> **WHAT TO WORK ON**: Every line in the material below that includes "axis" should be copied.

> **INFORMATION SUPPLIED**:

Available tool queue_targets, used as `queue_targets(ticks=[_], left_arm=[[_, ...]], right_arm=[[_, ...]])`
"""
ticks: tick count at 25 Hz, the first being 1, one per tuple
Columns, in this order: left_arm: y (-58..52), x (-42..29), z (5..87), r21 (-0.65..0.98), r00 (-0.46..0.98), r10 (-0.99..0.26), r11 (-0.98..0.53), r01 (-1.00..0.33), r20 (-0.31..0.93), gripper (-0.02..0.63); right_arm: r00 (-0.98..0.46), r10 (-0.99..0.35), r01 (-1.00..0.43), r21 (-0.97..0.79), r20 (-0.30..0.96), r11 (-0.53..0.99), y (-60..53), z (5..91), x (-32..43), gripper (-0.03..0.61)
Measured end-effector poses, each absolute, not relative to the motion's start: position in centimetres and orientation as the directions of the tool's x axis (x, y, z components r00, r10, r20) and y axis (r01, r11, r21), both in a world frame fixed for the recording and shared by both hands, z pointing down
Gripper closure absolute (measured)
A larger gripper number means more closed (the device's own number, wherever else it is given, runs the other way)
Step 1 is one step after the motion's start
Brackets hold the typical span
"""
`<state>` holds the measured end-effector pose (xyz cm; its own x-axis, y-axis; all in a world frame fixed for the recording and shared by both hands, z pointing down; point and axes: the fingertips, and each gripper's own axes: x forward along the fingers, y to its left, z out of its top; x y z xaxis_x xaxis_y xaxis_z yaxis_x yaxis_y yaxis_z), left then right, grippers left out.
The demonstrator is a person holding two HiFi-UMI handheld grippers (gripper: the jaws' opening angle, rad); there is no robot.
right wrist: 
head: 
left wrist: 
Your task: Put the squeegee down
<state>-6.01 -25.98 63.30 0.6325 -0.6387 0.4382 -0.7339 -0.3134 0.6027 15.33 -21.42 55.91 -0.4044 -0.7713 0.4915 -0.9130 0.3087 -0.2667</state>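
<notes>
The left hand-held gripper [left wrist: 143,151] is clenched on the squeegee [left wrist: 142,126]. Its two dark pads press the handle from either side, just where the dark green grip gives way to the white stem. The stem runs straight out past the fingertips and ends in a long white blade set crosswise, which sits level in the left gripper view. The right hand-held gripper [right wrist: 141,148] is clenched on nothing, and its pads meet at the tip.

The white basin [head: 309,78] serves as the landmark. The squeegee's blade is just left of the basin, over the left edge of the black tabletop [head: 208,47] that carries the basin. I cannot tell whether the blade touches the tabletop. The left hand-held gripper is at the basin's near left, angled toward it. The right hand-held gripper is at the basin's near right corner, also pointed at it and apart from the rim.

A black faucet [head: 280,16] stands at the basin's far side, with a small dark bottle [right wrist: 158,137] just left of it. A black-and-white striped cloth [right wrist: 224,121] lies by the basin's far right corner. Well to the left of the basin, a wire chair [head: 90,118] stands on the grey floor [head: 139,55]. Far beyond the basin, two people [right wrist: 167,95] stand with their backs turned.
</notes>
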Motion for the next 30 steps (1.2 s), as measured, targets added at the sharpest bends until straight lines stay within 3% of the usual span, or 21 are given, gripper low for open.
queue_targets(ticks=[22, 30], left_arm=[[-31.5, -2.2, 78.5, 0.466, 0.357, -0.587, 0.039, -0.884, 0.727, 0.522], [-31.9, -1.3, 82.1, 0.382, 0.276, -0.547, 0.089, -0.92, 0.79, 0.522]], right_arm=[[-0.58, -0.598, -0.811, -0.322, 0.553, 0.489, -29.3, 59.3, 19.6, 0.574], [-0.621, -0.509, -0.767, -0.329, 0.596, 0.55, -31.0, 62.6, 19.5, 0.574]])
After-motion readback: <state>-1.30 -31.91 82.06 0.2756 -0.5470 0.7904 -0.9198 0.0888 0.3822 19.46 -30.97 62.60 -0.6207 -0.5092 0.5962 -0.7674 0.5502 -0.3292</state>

> **RESULT FOR THIS TASK**:
Measured end-effector poses, each absolute, not relative to the motion's start: position in centimetres and orientation as the directions of the tool's x axis (x, y, z components r00, r10, r20) and y axis (r01, r11, r21), both in a world frame fixed for the recording and shared by both hands, z pointing down
`<state>` holds the measured end-effector pose (xyz cm; its own x-axis, y-axis; all in a world frame fixed for the recording and shared by both hands, z pointing down; point and axes: the fingertips, and each gripper's own axes: x forward along the fingers, y to its left, z out of its top; x y z xaxis_x xaxis_y xaxis_z yaxis_x yaxis_y yaxis_z), left then right, grippers left out.

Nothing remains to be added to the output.